HOW TO PRACTICE Triangle Pose IN YOGA (Utthita Trikonasana)
Benefits, How to Instructions, Modifications, and Common Alignment Mistakes for Triangle Pose
Triangle Pose (Sanskrit name: Utthita Trikonasana) is a staple in most yoga styles, from Hatha to Iyengar to Anusara, Ashtanga and beyond. Triangle is a powerful yoga pose that creates expansion in the chest and shoulders. At the same time, it stretches and strengthens the lateral line, the thighs, hips, and back. In other words, when practiced with healthy yoga alignment, Triangle Pose engages the entire body.
Trikonasana energizes the body, inviting us to ground and expand simultaneously. In Trikonasana, we root deeply into the earth and align ourselves in a way that creates a conduit for radiating our energy from the spine into the abdomen and chest, head, tailbone, arms and legs. Imagine the shape of a starfish, with the movement of breath facilitating expansion from our center outward in all directions.
Benefits of Triangle Pose
Triangle Pose requires the active participation of the whole body. It will strengthen your connection with the ground, providing an opportunity to tone your legs and outer hips.
Trikonasana is also a great core-strengthening yoga pose. The stabilizing core muscles in the abdomen and lower back must be engaged in order to maintain the correct balance of the spinal curves and to create an inner foundation of stability.
Aligning the shoulder girdle over the ribcage and extending the arms outward from the center of the torso assists in expanding the chest and lengthening the spine.
Triangle Pose develops stamina and provides a deep stretch for the groin, hamstrings, and hip muscles, while it strengthens the feet and legs. Moving into Trikonasana on an exhalation and lifting back up out of the yoga posture on an inhalation engages the core muscles.
How to do Triangle Pose
- Stand on a nonskid yoga mat with your feet about a leg’s-length apart. Place a yoga block, at its highest height, on the outside of your right foot.
- Turn your right leg outward approximately 90 degrees. Make sure that the centers of your thigh, knee and ankle are aligned with one another.

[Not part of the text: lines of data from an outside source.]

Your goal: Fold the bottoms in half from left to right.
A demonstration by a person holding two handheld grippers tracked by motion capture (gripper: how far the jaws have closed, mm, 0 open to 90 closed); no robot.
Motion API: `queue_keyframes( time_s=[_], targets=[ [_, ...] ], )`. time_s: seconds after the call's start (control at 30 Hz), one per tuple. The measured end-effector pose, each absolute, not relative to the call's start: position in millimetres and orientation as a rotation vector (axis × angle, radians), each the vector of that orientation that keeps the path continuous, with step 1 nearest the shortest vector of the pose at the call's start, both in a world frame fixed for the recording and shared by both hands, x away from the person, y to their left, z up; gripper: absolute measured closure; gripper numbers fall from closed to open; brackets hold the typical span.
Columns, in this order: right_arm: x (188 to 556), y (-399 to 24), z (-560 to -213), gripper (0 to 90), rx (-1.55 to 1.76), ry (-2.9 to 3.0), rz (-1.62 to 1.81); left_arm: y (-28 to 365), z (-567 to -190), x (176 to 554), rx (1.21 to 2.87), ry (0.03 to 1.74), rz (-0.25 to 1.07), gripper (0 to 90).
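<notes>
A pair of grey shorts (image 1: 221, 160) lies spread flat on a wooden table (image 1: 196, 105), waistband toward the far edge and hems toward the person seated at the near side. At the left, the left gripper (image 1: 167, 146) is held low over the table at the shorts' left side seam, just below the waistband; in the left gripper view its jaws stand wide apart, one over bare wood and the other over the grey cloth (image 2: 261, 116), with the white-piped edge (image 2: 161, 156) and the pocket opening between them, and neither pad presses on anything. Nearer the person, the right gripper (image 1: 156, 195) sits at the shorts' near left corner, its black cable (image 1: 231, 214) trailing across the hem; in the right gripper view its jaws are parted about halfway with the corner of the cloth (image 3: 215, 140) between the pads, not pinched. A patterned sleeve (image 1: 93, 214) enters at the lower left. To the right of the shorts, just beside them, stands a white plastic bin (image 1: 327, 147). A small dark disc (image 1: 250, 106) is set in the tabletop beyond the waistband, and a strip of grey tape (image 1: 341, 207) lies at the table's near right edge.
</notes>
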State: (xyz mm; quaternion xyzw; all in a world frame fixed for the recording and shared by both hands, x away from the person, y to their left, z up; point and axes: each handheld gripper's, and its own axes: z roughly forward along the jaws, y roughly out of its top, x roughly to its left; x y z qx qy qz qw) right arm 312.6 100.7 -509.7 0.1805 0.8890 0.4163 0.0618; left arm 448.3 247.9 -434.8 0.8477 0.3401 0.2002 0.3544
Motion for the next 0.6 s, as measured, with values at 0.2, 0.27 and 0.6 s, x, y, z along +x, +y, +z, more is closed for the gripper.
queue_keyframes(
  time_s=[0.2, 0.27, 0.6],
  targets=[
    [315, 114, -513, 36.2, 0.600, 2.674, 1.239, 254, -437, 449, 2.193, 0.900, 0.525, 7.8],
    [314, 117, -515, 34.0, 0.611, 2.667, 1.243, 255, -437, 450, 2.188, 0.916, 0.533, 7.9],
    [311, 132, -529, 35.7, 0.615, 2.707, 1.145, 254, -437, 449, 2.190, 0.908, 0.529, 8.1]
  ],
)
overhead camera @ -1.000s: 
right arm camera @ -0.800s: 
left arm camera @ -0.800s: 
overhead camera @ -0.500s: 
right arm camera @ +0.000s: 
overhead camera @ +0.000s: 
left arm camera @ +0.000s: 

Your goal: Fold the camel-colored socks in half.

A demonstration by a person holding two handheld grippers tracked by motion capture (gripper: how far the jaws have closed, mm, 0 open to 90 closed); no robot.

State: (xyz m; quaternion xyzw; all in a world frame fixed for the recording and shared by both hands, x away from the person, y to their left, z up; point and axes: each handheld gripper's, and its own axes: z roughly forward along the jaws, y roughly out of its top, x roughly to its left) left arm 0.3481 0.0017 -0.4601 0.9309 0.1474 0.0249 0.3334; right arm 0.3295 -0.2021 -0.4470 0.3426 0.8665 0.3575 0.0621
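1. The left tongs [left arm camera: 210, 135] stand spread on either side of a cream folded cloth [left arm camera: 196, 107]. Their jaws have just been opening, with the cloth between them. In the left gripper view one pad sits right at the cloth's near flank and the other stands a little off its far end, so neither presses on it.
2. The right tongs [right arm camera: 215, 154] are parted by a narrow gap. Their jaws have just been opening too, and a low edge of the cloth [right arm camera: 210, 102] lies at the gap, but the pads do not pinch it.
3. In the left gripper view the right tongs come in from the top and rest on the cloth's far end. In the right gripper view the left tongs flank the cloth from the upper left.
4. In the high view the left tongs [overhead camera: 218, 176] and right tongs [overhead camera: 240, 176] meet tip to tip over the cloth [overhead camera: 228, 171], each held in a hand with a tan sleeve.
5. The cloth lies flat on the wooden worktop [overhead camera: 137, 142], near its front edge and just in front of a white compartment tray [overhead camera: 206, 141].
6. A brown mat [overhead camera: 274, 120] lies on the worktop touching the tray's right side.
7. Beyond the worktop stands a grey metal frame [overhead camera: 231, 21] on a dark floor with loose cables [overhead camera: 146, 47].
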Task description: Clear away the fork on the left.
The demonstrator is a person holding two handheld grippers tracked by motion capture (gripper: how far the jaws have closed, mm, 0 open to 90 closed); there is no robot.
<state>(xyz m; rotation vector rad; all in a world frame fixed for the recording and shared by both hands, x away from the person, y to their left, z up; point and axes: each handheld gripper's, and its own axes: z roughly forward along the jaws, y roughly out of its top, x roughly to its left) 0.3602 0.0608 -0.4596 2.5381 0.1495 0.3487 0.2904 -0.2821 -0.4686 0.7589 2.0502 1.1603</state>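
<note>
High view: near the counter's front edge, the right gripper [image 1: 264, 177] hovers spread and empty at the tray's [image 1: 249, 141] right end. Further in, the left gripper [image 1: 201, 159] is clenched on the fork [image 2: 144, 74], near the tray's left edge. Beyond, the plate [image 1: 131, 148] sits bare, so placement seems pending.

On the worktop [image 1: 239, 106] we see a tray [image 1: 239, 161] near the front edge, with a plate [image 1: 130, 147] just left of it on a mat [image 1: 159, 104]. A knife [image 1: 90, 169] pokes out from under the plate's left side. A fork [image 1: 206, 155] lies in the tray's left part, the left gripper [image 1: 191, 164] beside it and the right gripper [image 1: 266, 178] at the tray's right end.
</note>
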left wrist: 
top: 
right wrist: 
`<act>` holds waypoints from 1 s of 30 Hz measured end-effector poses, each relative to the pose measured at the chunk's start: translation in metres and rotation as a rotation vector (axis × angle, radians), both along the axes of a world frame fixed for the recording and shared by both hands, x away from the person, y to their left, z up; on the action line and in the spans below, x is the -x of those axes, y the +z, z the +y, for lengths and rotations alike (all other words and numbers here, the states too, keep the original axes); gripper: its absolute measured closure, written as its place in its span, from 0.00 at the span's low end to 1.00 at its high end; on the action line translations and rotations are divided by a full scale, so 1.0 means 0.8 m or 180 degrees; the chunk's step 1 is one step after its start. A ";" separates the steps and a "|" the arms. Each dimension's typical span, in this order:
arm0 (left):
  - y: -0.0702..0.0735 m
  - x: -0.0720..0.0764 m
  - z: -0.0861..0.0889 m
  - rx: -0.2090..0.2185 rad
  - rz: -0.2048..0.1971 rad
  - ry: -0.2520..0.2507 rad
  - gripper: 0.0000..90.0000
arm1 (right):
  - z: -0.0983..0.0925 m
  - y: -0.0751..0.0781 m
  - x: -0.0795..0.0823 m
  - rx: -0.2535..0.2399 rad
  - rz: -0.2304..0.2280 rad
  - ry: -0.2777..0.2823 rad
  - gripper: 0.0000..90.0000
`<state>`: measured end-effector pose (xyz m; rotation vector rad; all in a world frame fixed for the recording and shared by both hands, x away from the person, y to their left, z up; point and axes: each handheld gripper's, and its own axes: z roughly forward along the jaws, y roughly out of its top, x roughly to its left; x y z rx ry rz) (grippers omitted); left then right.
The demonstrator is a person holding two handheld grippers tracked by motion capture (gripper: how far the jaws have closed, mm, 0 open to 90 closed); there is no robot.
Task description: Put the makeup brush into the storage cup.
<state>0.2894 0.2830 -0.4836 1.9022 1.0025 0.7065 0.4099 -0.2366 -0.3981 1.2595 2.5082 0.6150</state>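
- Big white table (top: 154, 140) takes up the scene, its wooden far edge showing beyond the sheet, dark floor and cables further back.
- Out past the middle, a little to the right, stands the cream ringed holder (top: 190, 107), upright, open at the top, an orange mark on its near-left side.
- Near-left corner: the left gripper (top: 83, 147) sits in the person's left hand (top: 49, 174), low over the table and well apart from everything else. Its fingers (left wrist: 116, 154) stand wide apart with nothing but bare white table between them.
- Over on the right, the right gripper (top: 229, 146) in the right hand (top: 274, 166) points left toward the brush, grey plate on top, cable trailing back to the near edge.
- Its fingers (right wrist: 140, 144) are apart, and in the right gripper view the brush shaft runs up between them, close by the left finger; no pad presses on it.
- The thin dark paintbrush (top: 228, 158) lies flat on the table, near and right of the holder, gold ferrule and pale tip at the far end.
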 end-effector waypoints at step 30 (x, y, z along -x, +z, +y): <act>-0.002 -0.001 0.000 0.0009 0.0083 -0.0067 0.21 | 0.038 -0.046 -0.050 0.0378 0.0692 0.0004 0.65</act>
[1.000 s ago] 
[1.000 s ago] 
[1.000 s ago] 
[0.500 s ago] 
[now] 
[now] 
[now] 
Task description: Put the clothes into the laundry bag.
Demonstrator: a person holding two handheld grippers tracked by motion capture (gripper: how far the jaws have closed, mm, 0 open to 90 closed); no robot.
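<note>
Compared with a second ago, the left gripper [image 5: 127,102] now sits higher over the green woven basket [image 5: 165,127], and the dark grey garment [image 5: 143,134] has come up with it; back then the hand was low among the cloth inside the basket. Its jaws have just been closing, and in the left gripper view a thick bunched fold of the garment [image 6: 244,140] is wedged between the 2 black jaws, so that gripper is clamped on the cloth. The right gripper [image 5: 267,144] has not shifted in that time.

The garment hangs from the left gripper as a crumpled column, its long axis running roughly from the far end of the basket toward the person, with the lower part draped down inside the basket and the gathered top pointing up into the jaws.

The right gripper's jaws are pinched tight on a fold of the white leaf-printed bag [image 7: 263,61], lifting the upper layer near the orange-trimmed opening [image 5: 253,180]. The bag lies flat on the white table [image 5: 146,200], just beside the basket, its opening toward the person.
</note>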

- Turn your left leg—including the foot, shin, knee, and thigh—inward about 30 degrees. Allow your pelvis to turn inward as well. Rotate the pelvis toward the right to whatever extent is necessary to allow your left foot to feel well grounded. Because of variations in individual hip joints, this angle will look different for everyone. Do not try to square your hips. Squaring the hips in this pose can misalign the hip joints, sacroiliac (SI) joints and knees.
- Lengthen your spine from the base to the top, maintaining a slight hollow in your belly.
- On an exhalation, pull your pubic bone up slightly and firm your abdominal muscles toward your spine. Engage your glutes gently in preparation, without tucking your tailbone. Then, slowly sidebend your pelvis to the right, allowing your torso to follow. Bend your right knee a bit to allow for this action.
- Lengthen your torso outward, over your right leg. Keep the right side of your torso long. The sideways movement should come from your pelvis, not from your waist. Keep both sides of your torso equally long.
- Place your right hand on the yoga block, or rest it on your shin. If you can reach your right hand all the way to the floor, you can place it either on the inside or outside of your front foot. That said, you should only put your hand on the floor if you can keep the two sides of the torso equally long, while maintaining steady, relaxed breathing.
- Reach your sternum away from your abdomen. Maintain the length in your spine and on both sides of your torso. Watch that you don’t collapse into the underside of your torso.
- Rotate your head to look up toward your top hand, or look straight ahead. Rotating your head can cause neck strain. If you feel any neck strain when you rotate your head, maintain a neutral head and neck position, looking straight ahead.
- Stay for 5 or more deep breaths.
- Maintaining your chest expansion, ground your left foot and inhale to extend through your spine and rise to standing. Repeat on the other side.